:: TASK GOAL ::
Reproduce exactly only the lines from the line that holds "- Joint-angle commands" to the line that holds "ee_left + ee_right", inclusive, in the listing below, and please leave out every picture.

:: DATASET EXCERPT ::
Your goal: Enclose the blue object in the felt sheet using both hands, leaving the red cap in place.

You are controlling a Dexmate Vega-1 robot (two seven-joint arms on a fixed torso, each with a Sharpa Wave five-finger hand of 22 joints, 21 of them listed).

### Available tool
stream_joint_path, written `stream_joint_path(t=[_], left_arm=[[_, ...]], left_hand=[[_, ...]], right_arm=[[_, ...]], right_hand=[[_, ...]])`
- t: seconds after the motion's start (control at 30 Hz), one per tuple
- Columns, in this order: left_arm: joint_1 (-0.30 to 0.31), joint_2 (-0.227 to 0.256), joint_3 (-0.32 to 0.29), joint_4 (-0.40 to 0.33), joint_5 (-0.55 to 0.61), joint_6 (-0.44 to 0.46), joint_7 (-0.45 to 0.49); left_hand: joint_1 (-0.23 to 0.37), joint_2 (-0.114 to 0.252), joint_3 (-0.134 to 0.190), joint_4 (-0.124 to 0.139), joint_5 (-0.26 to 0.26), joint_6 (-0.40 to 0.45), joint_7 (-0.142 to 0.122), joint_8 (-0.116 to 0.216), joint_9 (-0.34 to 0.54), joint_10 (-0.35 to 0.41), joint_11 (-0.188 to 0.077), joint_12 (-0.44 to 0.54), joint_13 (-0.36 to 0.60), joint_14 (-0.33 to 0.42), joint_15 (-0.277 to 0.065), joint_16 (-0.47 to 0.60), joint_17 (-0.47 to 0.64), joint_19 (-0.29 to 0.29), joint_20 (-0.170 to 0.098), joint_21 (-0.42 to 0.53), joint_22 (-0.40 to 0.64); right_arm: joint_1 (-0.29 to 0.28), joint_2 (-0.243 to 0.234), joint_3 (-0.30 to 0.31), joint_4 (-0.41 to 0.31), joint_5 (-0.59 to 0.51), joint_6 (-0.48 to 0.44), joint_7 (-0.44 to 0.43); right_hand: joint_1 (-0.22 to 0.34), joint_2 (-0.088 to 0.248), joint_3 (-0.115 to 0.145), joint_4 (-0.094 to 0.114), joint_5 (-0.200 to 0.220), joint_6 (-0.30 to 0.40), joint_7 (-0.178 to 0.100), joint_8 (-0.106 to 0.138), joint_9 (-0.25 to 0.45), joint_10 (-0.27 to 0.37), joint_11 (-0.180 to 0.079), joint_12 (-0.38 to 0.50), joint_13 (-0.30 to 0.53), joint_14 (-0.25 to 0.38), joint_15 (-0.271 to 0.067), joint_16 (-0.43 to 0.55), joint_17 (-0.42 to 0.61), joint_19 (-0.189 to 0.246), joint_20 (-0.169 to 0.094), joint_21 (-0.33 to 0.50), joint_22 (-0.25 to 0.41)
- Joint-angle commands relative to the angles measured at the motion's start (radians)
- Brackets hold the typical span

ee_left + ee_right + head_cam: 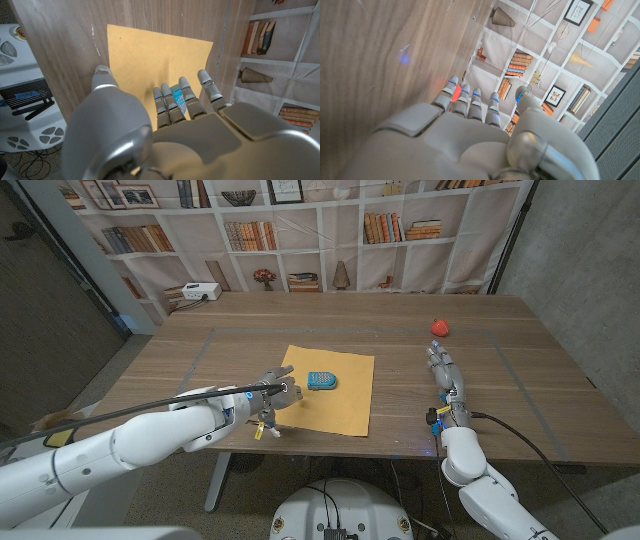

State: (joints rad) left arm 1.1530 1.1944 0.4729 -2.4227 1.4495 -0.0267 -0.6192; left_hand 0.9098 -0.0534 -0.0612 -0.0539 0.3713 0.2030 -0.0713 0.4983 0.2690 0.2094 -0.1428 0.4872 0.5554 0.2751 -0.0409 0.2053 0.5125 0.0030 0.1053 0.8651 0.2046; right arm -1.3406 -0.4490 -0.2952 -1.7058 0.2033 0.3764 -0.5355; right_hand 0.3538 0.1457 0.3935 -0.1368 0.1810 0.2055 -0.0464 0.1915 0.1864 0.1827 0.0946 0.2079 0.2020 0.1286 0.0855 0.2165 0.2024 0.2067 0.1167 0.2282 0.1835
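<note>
A yellow-orange felt sheet [325, 391] lies on the wooden table [180, 370] at the middle. The blue object [321, 381] rests on its far half. In the left wrist view a strip of the blue object [178, 98] peeks between the fingers over the felt sheet [145, 55]. My left hand [276, 392] hovers at the sheet's left edge, fingers spread, holding nothing. The red cap [439, 328] sits far right on the table. My right hand [444, 375] stays right of the sheet, fingers extended toward the cap, empty. The red cap [456, 92] shows beyond its fingertips.
A white power strip [196, 293] sits at the table's far left corner. Bookshelves [300, 230] stand behind the table. Bare tabletop lies between the sheet and my right hand.
</note>
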Motion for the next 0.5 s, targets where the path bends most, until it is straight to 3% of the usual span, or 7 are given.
stream_joint_path(t=[0.03, 0.2, 0.3, 0.33, 0.5], left_arm=[[0.012, -0.005, 0.04, 0.088, 0.093, 0.005, 0.099], [0.022, 0.007, 0.051, 0.117, 0.092, 0.014, 0.151], [0.029, 0.012, 0.056, 0.144, 0.083, 0.026, 0.201], [0.036, 0.022, 0.054, 0.156, 0.078, 0.032, 0.248], [0.044, 0.035, 0.061, 0.191, 0.069, 0.051, 0.353]], left_hand=[[0.021, 0.016, -0.005, -0.004, 0.013, 0.027, -0.001, 0.01, 0.003, 0.024, -0.012, 0.022, 0.009, 0.029, -0.047, 0.013, 0.008, 0.002, 0.004, 0.005, 0.002], [0.055, 0.038, 0.004, -0.016, 0.025, 0.063, -0.001, 0.031, 0.01, 0.059, -0.031, 0.058, 0.025, 0.083, -0.062, 0.044, 0.023, 0.017, -0.001, 0.012, 0.003], [0.094, 0.058, 0.014, -0.034, 0.034, 0.118, -0.028, 0.068, 0.026, 0.113, -0.057, 0.109, 0.054, 0.137, -0.093, 0.086, 0.055, 0.048, -0.02, 0.026, 0.006], [0.126, 0.072, 0.025, -0.049, 0.04, 0.165, -0.037, 0.099, 0.039, 0.145, -0.065, 0.14, 0.075, 0.177, -0.1, 0.118, 0.077, 0.075, -0.026, 0.039, 0.007], [0.172, 0.093, 0.038, -0.07, 0.032, 0.261, -0.07, 0.178, 0.076, 0.237, -0.071, 0.218, 0.128, 0.257, -0.146, 0.194, 0.139, 0.138, -0.046, 0.082, 0.015]], right_arm=[[-0.009, 0.004, 0.007, 0.004, 0.003, -0.002, 0.001], [-0.013, 0.005, 0.009, 0.007, 0.003, -0.001, -0.003], [-0.017, 0.005, 0.011, 0.007, 0.001, 0.001, -0.006], [-0.018, 0.005, 0.012, 0.007, 0.0, 0.003, -0.007], [-0.023, 0.0, 0.014, -0.001, -0.009, -0.008, -0.013]], right_hand=[[0.0, 0.001, 0.002, 0.006, 0.004, 0.014, 0.001, 0.004, 0.001, 0.009, 0.004, 0.002, 0.004, 0.006, 0.004, 0.005, 0.005, 0.008, -0.003, -0.005, 0.004], [0.0, 0.001, 0.002, 0.006, 0.004, 0.014, 0.001, 0.004, 0.001, 0.009, 0.004, 0.001, 0.004, 0.006, 0.004, 0.005, 0.005, 0.008, -0.003, -0.005, 0.004], [0.0, 0.0, 0.002, 0.005, 0.004, 0.014, 0.0, 0.003, 0.001, 0.008, 0.005, 0.001, 0.004, 0.006, 0.005, 0.005, 0.005, 0.008, -0.003, -0.005, 0.004], [0.001, 0.0, 0.002, 0.005, 0.004, 0.014, 0.0, 0.003, 0.001, 0.009, 0.005, 0.001, 0.004, 0.006, 0.004, 0.005, 0.005, 0.008, -0.003, -0.005, 0.004], [0.002, -0.003, 0.002, 0.003, 0.004, 0.014, 0.001, 0.003, 0.001, 0.009, 0.004, 0.001, 0.004, 0.007, 0.007, 0.004, 0.004, 0.007, -0.002, -0.005, 0.004]])
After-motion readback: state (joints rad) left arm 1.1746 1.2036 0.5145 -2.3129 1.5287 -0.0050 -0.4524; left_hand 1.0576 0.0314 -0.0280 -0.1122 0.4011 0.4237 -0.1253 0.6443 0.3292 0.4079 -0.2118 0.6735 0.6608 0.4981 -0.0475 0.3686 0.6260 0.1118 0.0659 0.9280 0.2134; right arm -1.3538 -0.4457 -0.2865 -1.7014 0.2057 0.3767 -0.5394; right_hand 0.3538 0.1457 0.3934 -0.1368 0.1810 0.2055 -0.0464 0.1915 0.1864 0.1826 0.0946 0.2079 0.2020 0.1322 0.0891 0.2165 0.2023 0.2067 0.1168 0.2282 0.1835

:: PROBLEM SOLUTION ::
- Joint-angle commands relative to the angles measured at the motion's start (radians)
- Brackets hold the typical span

ee_left + ee_right + head_cam: 

Work on this exercise has concluded.